**ACTION ITEM:**
Would you copy exactly the lines in the data below from the one that has "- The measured" through the one that has "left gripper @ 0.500", dropping any pictures?

**DATA BELOW:**
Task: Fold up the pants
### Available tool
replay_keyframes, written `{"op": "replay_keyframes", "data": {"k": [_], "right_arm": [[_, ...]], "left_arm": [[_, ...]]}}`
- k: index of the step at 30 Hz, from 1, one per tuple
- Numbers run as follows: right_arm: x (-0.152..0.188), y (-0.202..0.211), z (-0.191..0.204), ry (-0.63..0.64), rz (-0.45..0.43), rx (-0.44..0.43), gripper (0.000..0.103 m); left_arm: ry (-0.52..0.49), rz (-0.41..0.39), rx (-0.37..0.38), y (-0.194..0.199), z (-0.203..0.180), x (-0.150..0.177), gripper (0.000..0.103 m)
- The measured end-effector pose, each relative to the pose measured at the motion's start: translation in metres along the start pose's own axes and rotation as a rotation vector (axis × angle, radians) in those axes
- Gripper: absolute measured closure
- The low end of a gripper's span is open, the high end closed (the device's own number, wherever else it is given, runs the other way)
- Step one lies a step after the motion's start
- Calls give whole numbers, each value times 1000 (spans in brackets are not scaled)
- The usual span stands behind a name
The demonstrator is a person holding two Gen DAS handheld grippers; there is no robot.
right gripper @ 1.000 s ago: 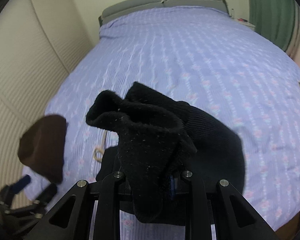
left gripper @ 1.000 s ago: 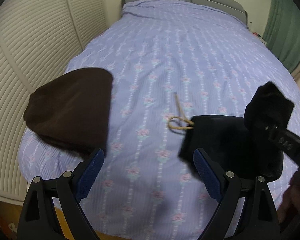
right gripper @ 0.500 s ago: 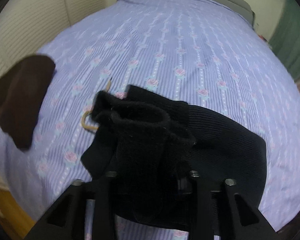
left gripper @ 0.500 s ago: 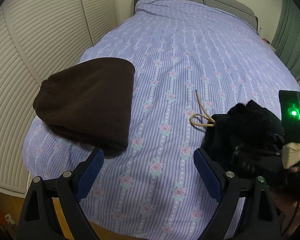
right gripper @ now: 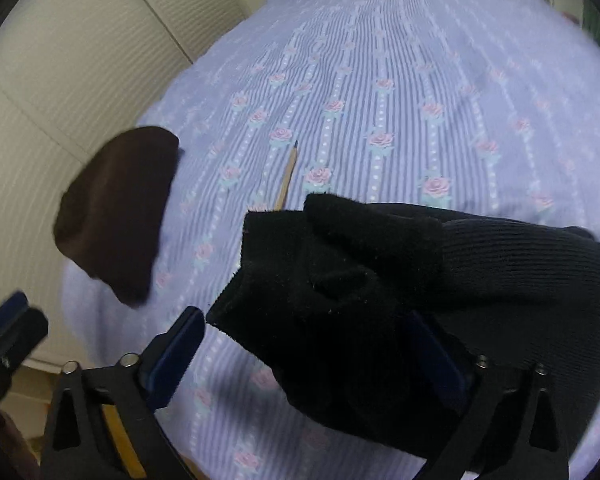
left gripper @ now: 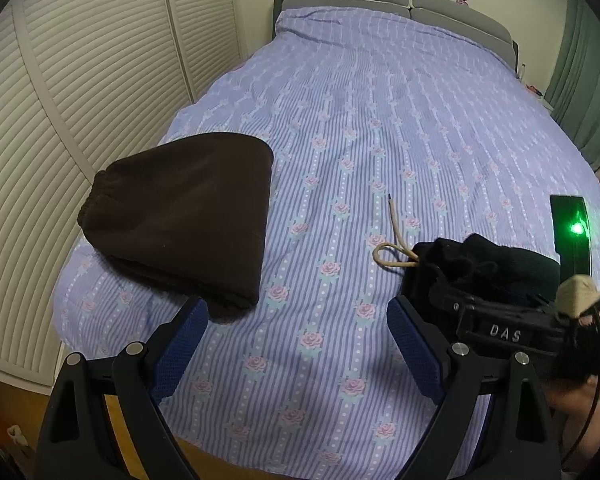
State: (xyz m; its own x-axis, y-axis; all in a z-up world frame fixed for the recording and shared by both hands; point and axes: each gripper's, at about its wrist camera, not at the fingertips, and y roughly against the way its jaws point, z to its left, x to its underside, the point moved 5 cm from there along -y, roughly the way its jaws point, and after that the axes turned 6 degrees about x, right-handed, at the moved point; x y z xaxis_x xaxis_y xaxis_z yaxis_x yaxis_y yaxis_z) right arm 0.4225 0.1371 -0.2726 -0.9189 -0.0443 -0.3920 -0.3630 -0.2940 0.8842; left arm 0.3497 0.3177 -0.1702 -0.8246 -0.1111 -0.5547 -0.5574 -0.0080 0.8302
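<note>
Looking along the left gripper (left gripper: 298,344), its two blue-padded fingers (left gripper: 180,350) stand wide apart with nothing between them, above the near edge of a bed covered by a lilac bedspread with rose stripes (left gripper: 380,128). One folded brown garment (left gripper: 184,220) lies flat at the left of the bedspread, just beyond the left finger. At the right, the black pants (left gripper: 488,264) sit bunched on the bedspread, partly hidden behind the right gripper (left gripper: 504,330), which is cut off by the frame edge. One tan drawstring (left gripper: 394,248) loops out of the pants onto the cover. Louvred closet doors (left gripper: 80,80) fill the left side; a grey headboard (left gripper: 384,0) closes the far end.

From the right wrist view, blurred throughout, the right gripper (right gripper: 308,356) is spread open; the black pants (right gripper: 380,288) drape over and hide its right finger, while the left finger (right gripper: 176,356) is bare. Whether the cloth touches the pads is hard to tell. The drawstring's (right gripper: 286,178) straight end shows beyond the pants, and the brown garment (right gripper: 118,212) lies at the left. Part of the left gripper (right gripper: 8,332) shows at the lower left edge.
</note>
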Motion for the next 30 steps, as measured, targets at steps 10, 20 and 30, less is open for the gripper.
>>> {"op": "replay_keyframes", "data": {"k": [10,20,30], "right_arm": [[-4,40,-18,-67,-6,-82,0],[-12,116,-91,-87,-128,16,10],[-8,140,-140,33,-118,195,44]], "left_arm": [[-39,-22,26,17,-43,-10,11],[-132,-42,145,21,-132,-20,11],[-210,-6,208,-14,-221,-11,18]]}}
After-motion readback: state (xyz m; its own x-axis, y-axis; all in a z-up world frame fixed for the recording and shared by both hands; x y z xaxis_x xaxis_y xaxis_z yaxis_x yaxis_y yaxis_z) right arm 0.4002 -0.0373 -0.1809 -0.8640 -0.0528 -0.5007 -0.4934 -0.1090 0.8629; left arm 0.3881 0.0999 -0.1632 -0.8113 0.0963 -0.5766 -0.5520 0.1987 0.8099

**FINISHED TASK:**
- The measured end-effector pose, each relative to the pose measured at the motion's start: translation in metres along the start pose's own axes and rotation as a rotation vector (axis × angle, radians) in those axes
- Gripper: absolute measured closure
- The low end of a gripper's span is open, the high end closed (the device's own number, wherever else it is given, runs the other way)
- Step one lies a step after the motion's start
- Calls give whole numbers, each value times 1000 (spans in brackets are not scaled)
- The usual span stands behind a name
The demonstrator is a person holding two Gen DAS handheld grippers; there is no robot.
right gripper @ 1.000 s ago: 
left gripper @ 1.000 s ago: 
right gripper @ 0.500 s ago: 
left gripper @ 0.500 s ago: 

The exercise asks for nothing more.